**INSTRUCTIONS TO FOLLOW:**
Using the listing below, set down each line from the line containing "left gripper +" through the line containing "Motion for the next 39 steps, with", both ends included, exactly and with nothing added.

**DATA LISTING:**
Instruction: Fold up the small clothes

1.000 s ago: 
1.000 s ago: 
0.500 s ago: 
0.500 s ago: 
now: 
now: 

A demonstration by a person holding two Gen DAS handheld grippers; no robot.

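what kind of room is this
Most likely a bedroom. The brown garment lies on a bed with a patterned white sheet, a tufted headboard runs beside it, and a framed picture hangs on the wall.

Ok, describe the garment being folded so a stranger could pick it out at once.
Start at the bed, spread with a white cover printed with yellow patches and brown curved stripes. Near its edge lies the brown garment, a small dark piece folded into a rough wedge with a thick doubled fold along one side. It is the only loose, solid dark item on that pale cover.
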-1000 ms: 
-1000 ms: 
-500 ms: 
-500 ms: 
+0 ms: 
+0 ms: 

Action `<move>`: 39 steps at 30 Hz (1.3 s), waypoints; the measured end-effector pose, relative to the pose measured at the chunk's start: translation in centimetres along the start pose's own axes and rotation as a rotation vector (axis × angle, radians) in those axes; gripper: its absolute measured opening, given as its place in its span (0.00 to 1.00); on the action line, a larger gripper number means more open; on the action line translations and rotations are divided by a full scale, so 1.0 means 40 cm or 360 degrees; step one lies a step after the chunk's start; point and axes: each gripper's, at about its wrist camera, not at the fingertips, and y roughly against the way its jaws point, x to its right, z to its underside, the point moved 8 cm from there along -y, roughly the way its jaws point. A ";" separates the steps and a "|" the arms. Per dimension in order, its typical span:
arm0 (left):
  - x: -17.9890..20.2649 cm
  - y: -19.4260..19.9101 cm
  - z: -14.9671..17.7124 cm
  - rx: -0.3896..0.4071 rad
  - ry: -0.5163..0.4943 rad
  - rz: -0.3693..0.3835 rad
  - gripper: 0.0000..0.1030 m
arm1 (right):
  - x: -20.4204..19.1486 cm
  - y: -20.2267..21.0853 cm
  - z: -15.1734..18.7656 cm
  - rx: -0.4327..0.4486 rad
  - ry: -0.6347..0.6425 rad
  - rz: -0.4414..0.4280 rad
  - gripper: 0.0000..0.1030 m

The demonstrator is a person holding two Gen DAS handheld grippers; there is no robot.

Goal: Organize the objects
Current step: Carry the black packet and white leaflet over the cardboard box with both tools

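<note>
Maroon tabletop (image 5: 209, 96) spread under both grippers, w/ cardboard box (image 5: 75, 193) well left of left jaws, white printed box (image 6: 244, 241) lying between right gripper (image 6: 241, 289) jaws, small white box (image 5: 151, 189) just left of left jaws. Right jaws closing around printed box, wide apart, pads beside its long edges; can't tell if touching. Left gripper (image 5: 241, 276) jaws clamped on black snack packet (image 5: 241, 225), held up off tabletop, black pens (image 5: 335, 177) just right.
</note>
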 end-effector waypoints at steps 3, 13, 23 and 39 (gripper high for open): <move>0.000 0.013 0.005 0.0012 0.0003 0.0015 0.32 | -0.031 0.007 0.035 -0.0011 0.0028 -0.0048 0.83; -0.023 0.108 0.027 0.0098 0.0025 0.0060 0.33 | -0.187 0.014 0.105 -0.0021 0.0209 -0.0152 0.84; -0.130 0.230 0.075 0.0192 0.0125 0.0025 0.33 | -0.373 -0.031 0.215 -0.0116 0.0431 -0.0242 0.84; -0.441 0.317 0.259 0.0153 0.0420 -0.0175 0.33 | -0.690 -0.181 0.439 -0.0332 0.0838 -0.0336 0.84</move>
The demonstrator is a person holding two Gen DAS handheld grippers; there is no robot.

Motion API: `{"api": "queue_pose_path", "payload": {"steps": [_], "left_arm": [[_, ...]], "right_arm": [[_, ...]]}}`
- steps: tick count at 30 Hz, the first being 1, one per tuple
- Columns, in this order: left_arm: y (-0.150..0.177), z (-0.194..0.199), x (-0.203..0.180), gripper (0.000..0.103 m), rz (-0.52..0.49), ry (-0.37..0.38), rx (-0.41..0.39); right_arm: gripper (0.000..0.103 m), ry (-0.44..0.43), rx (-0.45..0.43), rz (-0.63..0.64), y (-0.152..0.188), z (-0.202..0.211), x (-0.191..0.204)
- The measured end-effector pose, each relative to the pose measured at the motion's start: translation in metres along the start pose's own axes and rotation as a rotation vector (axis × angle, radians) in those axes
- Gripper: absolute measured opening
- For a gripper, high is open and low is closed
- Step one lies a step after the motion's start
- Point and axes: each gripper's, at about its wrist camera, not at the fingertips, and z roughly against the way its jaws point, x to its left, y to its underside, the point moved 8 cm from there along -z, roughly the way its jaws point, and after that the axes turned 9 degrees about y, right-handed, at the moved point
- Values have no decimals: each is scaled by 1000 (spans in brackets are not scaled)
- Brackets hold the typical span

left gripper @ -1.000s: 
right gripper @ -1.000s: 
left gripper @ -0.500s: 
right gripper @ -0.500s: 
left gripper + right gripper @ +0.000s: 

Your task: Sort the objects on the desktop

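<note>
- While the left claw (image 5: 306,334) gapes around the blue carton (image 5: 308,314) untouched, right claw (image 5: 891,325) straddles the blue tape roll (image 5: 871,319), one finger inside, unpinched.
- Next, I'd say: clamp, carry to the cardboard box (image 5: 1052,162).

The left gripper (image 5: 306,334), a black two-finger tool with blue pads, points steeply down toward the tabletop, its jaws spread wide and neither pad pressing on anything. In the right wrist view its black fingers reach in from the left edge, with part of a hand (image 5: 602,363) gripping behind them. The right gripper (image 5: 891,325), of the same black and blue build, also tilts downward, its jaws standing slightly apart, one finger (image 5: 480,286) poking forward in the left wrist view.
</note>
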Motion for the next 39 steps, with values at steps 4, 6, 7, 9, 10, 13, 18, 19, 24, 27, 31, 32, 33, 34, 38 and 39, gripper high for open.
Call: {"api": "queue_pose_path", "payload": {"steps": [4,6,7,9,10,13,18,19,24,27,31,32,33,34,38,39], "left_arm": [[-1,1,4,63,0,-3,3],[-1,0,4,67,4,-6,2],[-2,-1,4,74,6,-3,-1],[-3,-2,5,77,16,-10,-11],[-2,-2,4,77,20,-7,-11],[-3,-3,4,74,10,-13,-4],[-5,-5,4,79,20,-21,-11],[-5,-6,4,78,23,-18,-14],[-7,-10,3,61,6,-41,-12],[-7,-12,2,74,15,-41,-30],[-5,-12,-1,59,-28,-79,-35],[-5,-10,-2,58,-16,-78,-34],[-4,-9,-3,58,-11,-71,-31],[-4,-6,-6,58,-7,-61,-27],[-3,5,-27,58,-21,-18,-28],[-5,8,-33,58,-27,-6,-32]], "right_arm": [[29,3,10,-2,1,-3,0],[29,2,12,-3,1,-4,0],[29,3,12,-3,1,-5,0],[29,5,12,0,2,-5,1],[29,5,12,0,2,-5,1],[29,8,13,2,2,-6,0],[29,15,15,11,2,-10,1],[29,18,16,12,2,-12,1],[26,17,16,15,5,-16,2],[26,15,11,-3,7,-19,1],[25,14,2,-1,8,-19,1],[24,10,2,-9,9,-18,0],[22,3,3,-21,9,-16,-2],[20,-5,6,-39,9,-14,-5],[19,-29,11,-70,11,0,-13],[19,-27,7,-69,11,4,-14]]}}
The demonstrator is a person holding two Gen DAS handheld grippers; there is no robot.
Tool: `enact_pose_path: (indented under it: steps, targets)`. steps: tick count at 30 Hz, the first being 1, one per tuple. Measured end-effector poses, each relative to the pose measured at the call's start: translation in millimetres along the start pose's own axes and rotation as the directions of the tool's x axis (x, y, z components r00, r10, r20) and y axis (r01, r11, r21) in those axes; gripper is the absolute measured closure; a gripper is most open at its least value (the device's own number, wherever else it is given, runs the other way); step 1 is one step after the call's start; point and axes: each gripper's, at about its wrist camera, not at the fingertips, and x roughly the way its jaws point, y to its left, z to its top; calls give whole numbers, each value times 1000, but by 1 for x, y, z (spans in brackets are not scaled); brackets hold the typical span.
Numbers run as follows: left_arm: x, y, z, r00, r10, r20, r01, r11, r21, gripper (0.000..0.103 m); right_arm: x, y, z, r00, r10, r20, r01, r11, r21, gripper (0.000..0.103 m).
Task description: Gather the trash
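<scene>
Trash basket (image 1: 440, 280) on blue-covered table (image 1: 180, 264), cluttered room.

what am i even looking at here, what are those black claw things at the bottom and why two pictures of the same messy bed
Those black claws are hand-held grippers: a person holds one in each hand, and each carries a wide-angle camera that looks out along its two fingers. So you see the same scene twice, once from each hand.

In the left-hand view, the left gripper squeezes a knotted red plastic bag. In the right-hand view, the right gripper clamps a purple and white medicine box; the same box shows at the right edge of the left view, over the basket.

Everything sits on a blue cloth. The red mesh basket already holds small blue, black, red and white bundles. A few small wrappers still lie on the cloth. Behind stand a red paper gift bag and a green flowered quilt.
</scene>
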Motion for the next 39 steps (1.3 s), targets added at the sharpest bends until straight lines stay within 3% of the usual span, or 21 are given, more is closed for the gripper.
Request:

**REPLY TO THE EXERCISE:**
left gripper + right gripper @ +0.000s: 

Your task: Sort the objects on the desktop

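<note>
- While the left claw (image 5: 306,334) gapes around the blue carton (image 5: 308,314) untouched, right claw (image 5: 891,325) straddles the blue tape roll (image 5: 871,319), one finger inside, unpinched.
- Next, I'd say: clamp, carry to the cardboard box (image 5: 1052,162).

The left gripper (image 5: 306,334), a black two-finger tool with blue pads, points steeply down toward the tabletop, its jaws spread wide and neither pad pressing on anything. In the right wrist view its black fingers reach in from the left edge, with part of a hand (image 5: 602,363) gripping behind them. The right gripper (image 5: 891,325), of the same black and blue build, also tilts downward, its jaws standing slightly apart, one finger (image 5: 480,286) poking forward in the left wrist view.
</note>
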Motion for the next 39 steps, with values at steps 4, 6, 7, 9, 10, 13, 18, 19, 24, 27, 31, 32, 33, 34, 38 and 39, gripper high for open.

Nothing remains to add to the answer.